Treasure Island is in the exact center of this map:
Treasure Island was originally built for a World’s Fair of sorts, the Golden Gate International Exposition, in 1939 and 1940, just after the Bay and Golden Gate Bridges had been opened in 1936 and 1937. For a while the island was also considered as a site for the municipal airport for San Francisco. Instead, it became a US Naval Station from 1941 to 1997.
From Wikipedia, here’s a postcard map of the exposition from 1940:
The curved building in the lower left of the island is still there — now a local government facility apparently, and museum. We didn’t take the time to stop. The illustration shows the same kind of utopian vision of a future world, from the perspective of 1940, about an era of grand buildings and airline travel, in ways that never came to be.

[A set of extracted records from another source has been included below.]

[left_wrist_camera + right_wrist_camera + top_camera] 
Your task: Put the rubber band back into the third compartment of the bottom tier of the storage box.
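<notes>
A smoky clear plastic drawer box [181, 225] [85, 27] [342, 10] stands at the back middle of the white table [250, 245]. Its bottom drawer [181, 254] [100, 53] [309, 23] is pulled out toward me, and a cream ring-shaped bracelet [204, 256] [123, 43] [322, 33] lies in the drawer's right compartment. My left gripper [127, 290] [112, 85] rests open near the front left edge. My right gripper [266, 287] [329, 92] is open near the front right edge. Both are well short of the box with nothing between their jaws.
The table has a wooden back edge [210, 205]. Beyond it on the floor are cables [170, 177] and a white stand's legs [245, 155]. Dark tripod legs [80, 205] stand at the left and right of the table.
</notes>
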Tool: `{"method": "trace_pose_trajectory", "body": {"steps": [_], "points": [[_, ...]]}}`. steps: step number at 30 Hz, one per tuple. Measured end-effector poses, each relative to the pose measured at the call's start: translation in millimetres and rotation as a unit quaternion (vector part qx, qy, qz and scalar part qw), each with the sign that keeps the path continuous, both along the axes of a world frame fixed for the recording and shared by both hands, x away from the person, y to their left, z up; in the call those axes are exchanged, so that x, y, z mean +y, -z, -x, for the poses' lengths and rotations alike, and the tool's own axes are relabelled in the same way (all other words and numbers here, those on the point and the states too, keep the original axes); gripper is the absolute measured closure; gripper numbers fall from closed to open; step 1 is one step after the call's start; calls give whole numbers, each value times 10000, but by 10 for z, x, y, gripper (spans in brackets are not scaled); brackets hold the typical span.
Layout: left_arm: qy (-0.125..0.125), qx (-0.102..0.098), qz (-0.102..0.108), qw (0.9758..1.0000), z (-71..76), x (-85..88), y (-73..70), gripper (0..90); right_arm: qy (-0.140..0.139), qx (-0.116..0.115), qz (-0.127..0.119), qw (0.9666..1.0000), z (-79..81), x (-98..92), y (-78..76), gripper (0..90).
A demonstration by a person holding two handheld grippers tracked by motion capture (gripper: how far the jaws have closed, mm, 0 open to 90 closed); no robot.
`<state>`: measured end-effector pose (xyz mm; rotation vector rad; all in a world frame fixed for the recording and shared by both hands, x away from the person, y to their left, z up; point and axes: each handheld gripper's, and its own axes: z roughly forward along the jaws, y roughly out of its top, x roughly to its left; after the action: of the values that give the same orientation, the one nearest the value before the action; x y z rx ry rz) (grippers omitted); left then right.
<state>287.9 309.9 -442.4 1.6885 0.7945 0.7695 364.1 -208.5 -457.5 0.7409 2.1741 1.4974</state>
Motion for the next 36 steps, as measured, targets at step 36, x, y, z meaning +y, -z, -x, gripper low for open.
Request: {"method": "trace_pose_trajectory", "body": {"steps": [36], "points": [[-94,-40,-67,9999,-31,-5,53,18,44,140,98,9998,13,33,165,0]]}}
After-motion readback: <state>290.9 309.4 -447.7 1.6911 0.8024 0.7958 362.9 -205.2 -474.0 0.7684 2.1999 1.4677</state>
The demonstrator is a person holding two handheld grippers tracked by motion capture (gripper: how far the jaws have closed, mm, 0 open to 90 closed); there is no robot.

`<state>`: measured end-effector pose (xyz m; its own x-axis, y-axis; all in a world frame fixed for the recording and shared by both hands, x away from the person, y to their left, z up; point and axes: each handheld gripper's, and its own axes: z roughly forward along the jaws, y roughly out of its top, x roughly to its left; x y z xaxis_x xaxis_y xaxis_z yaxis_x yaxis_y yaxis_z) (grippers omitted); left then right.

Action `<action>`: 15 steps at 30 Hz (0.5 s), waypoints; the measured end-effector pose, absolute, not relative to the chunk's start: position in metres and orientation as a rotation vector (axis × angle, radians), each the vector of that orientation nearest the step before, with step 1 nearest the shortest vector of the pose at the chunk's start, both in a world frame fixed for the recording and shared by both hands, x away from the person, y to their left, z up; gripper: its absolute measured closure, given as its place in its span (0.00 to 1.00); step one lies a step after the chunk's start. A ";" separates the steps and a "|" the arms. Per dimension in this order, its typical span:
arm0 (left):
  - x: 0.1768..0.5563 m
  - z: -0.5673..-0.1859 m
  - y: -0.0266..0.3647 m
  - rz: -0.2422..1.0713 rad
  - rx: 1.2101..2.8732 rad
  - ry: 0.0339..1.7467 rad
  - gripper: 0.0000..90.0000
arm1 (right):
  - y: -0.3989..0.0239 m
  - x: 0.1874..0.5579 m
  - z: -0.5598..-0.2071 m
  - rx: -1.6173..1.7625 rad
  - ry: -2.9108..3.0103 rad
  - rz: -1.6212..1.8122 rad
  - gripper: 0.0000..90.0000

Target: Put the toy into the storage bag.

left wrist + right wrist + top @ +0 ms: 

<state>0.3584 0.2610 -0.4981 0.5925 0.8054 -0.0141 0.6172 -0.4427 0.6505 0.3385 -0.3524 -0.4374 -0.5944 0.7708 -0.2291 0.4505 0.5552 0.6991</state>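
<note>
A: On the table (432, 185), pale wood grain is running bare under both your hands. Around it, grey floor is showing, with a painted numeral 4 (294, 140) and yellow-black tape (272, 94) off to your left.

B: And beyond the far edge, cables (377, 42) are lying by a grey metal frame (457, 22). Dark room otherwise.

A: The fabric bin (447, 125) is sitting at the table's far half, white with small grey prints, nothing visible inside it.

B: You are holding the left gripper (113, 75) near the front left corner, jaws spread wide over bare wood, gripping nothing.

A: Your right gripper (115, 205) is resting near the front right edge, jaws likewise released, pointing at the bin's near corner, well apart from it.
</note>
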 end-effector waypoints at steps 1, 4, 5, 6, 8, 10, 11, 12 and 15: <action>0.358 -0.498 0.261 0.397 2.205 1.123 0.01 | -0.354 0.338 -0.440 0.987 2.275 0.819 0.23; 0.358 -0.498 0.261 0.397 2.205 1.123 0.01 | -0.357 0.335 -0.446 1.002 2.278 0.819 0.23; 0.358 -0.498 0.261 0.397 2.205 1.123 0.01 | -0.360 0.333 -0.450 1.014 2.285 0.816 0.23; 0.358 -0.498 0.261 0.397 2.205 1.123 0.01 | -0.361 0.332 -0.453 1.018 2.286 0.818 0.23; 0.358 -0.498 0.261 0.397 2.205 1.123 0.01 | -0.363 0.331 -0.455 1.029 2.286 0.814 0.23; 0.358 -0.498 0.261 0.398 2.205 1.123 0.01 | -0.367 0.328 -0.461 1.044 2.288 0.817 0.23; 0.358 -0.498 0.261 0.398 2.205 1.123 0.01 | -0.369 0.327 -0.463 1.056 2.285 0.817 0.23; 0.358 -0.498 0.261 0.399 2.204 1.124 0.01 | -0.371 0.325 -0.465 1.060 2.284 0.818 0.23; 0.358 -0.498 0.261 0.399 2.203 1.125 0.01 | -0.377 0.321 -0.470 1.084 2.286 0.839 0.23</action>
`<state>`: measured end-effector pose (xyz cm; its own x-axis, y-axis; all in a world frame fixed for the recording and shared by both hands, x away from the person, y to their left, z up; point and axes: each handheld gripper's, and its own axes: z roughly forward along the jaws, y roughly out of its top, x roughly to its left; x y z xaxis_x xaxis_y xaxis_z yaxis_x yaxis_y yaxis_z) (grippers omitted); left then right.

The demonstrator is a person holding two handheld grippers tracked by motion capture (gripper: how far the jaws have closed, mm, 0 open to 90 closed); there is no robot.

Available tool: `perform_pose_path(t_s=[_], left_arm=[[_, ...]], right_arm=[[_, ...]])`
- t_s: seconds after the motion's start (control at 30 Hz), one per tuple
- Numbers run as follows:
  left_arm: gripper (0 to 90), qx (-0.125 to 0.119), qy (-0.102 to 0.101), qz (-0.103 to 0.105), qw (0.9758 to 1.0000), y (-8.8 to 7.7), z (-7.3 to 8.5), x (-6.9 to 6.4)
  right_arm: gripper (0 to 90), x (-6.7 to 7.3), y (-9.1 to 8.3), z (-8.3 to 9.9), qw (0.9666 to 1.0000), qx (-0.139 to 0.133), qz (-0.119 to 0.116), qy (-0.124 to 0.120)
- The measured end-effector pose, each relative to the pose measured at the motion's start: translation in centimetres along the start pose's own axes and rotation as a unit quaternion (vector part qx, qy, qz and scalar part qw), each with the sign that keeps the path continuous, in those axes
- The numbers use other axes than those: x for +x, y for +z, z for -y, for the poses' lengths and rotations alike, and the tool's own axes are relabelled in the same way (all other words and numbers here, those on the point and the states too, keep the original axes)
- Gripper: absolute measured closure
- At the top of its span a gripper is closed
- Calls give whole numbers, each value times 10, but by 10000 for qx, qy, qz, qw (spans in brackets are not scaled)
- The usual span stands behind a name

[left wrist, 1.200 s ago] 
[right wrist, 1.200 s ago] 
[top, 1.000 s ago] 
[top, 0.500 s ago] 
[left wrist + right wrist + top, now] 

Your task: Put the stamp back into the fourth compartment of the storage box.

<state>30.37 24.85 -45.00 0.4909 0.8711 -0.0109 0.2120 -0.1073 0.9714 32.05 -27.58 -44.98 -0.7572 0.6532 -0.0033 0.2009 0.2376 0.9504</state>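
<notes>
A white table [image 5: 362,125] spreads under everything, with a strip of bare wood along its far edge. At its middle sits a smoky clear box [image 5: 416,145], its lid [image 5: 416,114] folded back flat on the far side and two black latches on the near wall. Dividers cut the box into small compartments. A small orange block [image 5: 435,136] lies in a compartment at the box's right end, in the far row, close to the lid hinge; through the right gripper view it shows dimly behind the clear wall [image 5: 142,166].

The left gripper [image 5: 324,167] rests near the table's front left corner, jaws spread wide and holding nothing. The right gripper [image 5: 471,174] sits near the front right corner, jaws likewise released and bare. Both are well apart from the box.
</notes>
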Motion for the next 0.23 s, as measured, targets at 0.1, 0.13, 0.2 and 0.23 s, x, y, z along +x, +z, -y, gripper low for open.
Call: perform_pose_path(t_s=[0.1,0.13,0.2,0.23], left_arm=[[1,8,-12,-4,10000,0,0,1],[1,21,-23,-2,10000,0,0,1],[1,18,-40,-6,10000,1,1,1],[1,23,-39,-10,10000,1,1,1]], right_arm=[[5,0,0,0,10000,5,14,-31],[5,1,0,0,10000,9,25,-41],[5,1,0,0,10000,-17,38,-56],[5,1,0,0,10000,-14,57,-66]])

Yet with all this grand history, Treasure Island is the most moribund place we’ve been to in the Bay Area. There are abandoned government facilities, surrounded by chain link fences, along the island’s east side, blocking walking paths that might taken us all the way around the island. And there’s one empty lot at the northwest corner, surrounded on two sides by condos, that has radioactive warning signs on the fences. The north end of the island has a dozen streets of identical barracks-like condos, all apparently occupied. (I checked Zillow, but none of them are for sale or have recently been sold. Yet if the Naval base closed 25 years ago, who owns them?) Here’s a photo of a group of them (with the northern edge of the island just beyond), from Google Maps Street View:
We couldn’t get to the south or southeast end of the island at all. Roads shown on Google, or on my car’s nav system, were blocked off or dead-ended.
We had lunch at Mersea Restaurant, seemingly the liveliest place on the island. The food was good but it took an hour for them to serve our order of tacos and fish & chips. After that we did our walk, for another hour or so, along the shoreline trail, until hitting the fences blocking the east side of the island.
Fun fact: George Lucas once proposed a Star Wars museum for the island, but was turned down by city planners (I think simply because of traffic-flow issues on the already busy Bay Bridge).
The Wiki site has, at the bottom, an even better panoramic shot of the city and bridges than mine.